● **Problem details**
Where in the entries below does "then" appear? Copy every line that has it.

[Records from a data source]
=== Begin Enclosure ===

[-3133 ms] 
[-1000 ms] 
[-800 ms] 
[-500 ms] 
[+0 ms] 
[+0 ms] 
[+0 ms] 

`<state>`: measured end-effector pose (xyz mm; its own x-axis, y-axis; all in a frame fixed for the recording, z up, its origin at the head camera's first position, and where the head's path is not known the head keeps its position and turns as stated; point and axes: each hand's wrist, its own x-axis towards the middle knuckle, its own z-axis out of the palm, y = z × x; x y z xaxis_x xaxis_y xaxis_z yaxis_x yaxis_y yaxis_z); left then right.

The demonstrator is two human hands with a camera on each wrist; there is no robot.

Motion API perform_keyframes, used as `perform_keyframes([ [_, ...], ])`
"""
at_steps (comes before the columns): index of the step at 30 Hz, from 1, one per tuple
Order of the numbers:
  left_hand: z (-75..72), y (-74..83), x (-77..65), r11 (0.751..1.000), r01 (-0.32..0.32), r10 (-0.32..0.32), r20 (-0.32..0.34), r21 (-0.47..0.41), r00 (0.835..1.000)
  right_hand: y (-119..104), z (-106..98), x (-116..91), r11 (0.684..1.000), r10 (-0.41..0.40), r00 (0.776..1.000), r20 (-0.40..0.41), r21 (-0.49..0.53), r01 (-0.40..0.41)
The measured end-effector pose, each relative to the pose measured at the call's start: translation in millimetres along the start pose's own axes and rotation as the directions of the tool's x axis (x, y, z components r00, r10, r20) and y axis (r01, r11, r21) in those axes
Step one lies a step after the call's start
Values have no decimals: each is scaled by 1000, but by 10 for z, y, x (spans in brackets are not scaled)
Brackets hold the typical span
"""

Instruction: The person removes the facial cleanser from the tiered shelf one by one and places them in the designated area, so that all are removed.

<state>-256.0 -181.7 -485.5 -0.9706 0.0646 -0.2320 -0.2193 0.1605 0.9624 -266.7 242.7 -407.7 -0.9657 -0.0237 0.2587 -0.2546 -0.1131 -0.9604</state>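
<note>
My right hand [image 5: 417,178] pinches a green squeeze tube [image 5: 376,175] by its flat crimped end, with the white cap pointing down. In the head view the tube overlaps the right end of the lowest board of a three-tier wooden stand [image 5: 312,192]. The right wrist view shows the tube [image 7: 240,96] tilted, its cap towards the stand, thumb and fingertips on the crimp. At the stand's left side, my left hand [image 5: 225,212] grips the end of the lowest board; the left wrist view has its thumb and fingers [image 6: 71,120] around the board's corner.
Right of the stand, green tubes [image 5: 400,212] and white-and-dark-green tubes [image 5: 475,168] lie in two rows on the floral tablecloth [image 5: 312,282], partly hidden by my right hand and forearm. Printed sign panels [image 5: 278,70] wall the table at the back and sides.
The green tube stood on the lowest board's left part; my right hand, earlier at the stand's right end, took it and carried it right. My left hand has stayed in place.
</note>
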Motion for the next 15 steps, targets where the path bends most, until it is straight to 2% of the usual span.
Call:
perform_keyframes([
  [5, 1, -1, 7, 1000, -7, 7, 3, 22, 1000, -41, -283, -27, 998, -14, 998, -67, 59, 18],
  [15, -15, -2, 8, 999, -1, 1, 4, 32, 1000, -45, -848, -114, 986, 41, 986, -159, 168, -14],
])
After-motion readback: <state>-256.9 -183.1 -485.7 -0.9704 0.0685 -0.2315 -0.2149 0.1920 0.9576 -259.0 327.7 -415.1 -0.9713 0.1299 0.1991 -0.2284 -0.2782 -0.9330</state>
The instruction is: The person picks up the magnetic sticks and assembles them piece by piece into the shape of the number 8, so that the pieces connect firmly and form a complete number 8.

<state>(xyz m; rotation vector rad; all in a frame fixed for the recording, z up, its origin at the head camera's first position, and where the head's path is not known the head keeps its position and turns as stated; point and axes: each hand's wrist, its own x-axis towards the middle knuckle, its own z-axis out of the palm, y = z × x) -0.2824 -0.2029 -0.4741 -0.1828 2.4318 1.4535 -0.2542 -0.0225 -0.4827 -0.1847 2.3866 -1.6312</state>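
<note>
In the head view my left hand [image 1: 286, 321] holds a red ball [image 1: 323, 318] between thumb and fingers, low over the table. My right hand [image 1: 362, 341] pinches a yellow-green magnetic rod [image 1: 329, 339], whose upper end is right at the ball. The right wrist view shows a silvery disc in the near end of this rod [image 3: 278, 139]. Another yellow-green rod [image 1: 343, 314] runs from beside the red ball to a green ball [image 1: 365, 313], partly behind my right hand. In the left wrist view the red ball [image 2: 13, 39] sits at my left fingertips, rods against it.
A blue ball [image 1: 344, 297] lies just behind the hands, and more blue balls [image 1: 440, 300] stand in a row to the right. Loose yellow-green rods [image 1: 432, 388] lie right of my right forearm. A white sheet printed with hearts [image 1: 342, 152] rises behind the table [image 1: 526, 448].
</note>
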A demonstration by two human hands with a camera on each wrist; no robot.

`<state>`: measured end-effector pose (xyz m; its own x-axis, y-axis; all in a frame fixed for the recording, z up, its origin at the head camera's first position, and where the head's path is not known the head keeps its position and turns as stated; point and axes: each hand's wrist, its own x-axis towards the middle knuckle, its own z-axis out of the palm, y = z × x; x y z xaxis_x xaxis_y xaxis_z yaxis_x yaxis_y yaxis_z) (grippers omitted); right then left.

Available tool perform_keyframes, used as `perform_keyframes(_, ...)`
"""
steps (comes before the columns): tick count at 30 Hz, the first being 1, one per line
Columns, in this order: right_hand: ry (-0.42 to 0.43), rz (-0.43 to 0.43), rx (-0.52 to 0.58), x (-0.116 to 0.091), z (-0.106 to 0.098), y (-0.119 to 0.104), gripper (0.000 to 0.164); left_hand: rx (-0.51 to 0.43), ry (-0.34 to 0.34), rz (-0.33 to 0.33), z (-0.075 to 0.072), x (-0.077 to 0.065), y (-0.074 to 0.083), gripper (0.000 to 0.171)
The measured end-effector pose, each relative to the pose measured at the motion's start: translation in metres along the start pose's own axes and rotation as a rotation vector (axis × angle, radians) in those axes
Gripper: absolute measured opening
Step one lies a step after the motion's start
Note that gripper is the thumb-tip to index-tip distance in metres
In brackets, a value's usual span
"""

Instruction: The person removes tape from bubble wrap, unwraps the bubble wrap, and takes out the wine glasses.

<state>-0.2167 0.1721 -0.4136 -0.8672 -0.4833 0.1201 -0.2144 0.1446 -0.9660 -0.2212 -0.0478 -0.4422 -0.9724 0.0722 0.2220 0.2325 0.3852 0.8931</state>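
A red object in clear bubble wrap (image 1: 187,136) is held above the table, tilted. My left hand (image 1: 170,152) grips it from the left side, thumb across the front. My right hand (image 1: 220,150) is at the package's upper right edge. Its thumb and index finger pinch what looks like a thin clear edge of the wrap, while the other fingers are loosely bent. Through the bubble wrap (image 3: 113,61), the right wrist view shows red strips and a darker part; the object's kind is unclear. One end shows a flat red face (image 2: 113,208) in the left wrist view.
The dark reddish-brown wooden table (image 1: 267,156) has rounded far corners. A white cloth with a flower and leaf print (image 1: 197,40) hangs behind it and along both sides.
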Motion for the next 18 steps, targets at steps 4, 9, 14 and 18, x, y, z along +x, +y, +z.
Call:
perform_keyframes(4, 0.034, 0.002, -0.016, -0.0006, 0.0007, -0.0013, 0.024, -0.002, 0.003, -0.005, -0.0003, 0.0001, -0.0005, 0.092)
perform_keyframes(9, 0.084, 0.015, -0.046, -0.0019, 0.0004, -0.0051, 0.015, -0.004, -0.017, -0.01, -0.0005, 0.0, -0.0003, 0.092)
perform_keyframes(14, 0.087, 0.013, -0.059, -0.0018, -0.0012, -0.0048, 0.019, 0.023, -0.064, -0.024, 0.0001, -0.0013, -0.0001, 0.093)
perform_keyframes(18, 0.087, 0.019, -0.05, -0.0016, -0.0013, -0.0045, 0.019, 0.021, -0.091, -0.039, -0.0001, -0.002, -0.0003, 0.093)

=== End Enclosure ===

● **Response to this exercise**
`<state>`: measured end-effector pose (xyz mm; its own x-axis, y-axis; all in a frame fixed for the recording, z up, its origin at the head camera's first position, and where the head's path is not known the head keeps its position and turns as stated; point and axes: each hand's wrist, its own x-axis towards the middle knuckle, its own z-axis out of the palm, y = z × x; x y z xaxis_x xaxis_y xaxis_z yaxis_x yaxis_y yaxis_z); left then right.
`<state>`: measured end-effector pose (xyz m; its own x-axis, y-axis; all in a frame fixed for the recording, z up, its origin at the head camera's first position, and where the head's path is not known the head keeps its position and turns as stated; point and axes: each hand's wrist, its own x-axis towards the middle knuckle, its own z-axis out of the palm, y = z × x; x y z xaxis_x xaxis_y xaxis_z yaxis_x yaxis_y yaxis_z) (grippers omitted); right then left.

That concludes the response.